03-13-2017 08:07 AM
If you are working with large data, the end goal is to gain some value from it. It may be as simple as a query for sales last quarter or as complex as a creating sales forecast. The task still requires that you write a program to retrieve the data, shape and aggregate it, and then create the desired output. The entire focus for efficiency is about how well we can manipulate and move the data around.
When seeking programming efficiencies, many new programmers and even administrators might think that performance is related only to the hardware. However, powerful servers are only a small part of the equation. If you install a powerful server without making other changes, then you only enable bloated databases and inefficient programs to run lighting quick!
Performance should be approached from several viewpoints as shown in the following figure. By working with each of these environment components you can ensure you are getting the most performance.
Join Ben Murphy and Nick Welke at SAS Global Forum as they present Quickish Performance Techniques for Biggish Data. This paper provides some quickishtechniques Zencos has applied for working with biggish data that made the difference.
03-13-2017 08:21 AM
The first thing I always look at when problems arise is what you call "Coding Efficiencies". There you can get the biggest bang for the buck, as writing better code is usually not cost-intensive. The time one spends on better code now comes back in the form of easier maintenance in the future.
SAS provides a lot of opportunities to bring down even the fastest server with just a few lines of little-thought-about code.
03-13-2017 12:26 PM
I think the first thing you need to do is define 'Big Data' and 'Big Computation' for programmers and de-identified data.

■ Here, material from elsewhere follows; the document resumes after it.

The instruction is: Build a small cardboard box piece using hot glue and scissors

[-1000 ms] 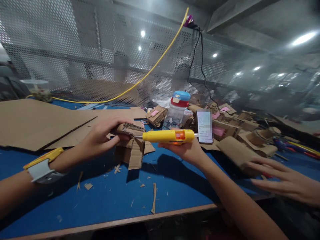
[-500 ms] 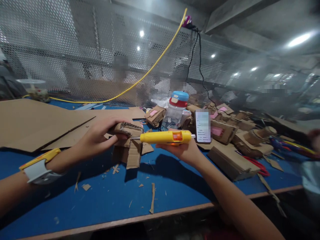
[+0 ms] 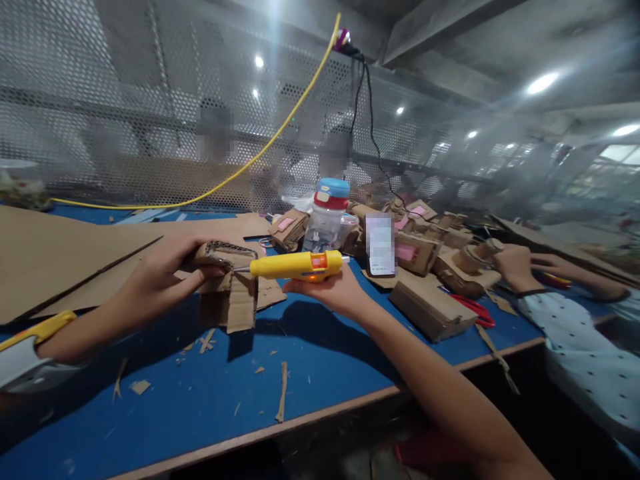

Here is my defintions fro separating 'server' and workstation.
Big data occurs when any temporary or permanent object exceeds 1 terabyte. Note 1TB is now in the $25 range.
Greater than 1TB use server. Soon 1TB thumb drives will arrive.
'Big Computation' more than 32 cores and 8 hrs of CPU time use server.
My experience is that a power worstation provides a better performing platform for data < 1TB and 32 cores,
The new inexpensive AMD Ryzen processors will drive down the cost 'power workstations'
03-14-2017 08:55 AM
Yep ... these are some of our planned discussion points.
Hope to see you there.
03-13-2017 03:19 PM
In addition to @KurtBremser's valuable insights I would also make the point that coding efficiencies should not be the one and only focus when developing applications. Understandability, reliability and maintainability are other factors to keep in mind.